上に掲載した翻訳書は郡伸哉先生による新しい訳である。先生は著書『プーシキン — 饗宴の宇宙』(彩流社, 1999年刊)において饗宴(酒盛)というキーワードでプーシキン独特の世界を巧みに把握,解説してくれた優れた読み手なんである。ロシア人以外でこうした「面白いプーシキン論」を展開できる人はまれなのだ。

ところが,この『青銅の騎士』他の翻訳についてのアマゾンにおける評価は低い。つまりアマゾンの評価は信用ならないということである。評価の内容を確かめると,ひとつは誤植をことさら非難する,あまり本質的とはいえないものである。「ここからスウェーデンを脅かそう」という訳がヘン,なんてそれこそ評者の言語感覚を疑わせる言をなしている。まあよかろう。

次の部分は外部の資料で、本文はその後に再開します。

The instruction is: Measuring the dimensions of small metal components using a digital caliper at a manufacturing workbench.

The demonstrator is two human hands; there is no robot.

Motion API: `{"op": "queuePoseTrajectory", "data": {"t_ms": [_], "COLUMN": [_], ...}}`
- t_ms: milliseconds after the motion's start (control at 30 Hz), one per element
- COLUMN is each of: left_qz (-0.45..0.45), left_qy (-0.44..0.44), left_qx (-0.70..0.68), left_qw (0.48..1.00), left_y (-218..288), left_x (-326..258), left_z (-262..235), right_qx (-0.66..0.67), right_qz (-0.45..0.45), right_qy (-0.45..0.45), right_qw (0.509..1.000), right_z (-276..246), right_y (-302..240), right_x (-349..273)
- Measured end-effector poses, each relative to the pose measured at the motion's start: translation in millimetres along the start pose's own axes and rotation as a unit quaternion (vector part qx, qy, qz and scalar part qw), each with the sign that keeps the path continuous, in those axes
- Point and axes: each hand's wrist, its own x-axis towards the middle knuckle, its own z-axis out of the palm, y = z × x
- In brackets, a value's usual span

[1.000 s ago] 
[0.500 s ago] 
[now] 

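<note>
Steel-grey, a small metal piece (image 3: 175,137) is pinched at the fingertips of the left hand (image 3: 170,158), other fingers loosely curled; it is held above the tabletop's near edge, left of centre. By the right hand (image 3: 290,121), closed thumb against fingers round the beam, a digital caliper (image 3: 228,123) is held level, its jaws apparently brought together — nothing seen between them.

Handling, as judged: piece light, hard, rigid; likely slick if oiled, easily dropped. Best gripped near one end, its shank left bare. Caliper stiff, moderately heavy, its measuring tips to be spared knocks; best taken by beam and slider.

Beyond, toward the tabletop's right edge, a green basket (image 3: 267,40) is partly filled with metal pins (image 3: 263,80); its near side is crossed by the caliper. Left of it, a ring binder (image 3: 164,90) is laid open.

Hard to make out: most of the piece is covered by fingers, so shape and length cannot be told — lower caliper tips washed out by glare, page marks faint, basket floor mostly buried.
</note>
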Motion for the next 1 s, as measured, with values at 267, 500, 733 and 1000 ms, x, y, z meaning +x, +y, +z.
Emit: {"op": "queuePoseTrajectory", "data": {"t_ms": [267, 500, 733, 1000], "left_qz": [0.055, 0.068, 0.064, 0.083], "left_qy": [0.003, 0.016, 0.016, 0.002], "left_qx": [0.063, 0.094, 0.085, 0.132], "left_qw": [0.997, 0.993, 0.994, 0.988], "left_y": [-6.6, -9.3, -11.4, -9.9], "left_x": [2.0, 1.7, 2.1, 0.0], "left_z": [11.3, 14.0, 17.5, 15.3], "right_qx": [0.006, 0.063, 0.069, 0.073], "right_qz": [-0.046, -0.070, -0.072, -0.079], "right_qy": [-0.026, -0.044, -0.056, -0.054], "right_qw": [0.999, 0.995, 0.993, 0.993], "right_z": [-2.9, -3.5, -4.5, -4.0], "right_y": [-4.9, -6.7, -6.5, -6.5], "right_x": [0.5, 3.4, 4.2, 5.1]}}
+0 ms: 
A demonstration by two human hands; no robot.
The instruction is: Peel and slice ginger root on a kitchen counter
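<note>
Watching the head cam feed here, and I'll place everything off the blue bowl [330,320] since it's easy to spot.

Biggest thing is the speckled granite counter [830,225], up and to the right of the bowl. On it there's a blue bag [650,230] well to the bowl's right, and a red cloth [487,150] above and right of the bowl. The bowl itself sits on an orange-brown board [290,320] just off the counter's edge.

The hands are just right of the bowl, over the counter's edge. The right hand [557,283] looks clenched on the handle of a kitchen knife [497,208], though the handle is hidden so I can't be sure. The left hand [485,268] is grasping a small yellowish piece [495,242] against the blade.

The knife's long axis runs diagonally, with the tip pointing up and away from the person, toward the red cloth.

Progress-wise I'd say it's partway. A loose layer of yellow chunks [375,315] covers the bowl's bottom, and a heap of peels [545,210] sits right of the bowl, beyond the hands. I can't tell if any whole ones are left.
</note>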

もうひとつの投稿は「賢そうにみえる」だけもっと質が悪い。曰く「しかし,小説という表現方法が確立されてしまった現代では詩や戯曲や詩劇などは受け入れられがたいのも事実である。それを考えるとどうしても私の評価は星三つになってしまう」。小説を詩や戯曲などと同列に扱い,しかも小説以外のジャンルを現代では「受け入れられがたい」と決めつけ,それを「事実」だとして憚らない軽卒な理屈はいったい何なのか。短歌や俳句の書籍はすべて星三つということらしい。なぜ投稿者は「詩や戯曲や詩劇」をそれそのものとして読み,アマゾンの評価に反映しないのか。こういう論法は,中身を確認せずに,個別事情をその都度見極めずに,ものごとを「頭ごなしに判断する」人間のものである。あるいは,中身をみても解らないのに自分のテリトリーのものとは異質なことだけには気づく自己満足。投稿者は「ドストエフスキーなども」耽読していると書いている。まさに先入観でもってドストエフスキイの深遠さに見蕩れているだけで,実は本をあまり読まない人らしい。

プーシキンも言っている —「すぐれた寸鉄詩は悪しき悲劇よりもよい......これはどういう意味か? よき朝食は悪天候よりもよい,などと言えるのか?」(「書簡からの抜粋および思索,意見」川端香男里訳 —『プーシキン全集』, 巻5, 河出書房新社, p. 34)。

ま,勝手なひとが勝手なことを書き散らすことができるのもインターネットの民主的なところ。私だってその勝手なひとりである。単なる個人的見解にいちいち反応していては疲れてしまう。しかしこと私の好きな作家について悪し様に書いているのを発見すると毒づいてしまう。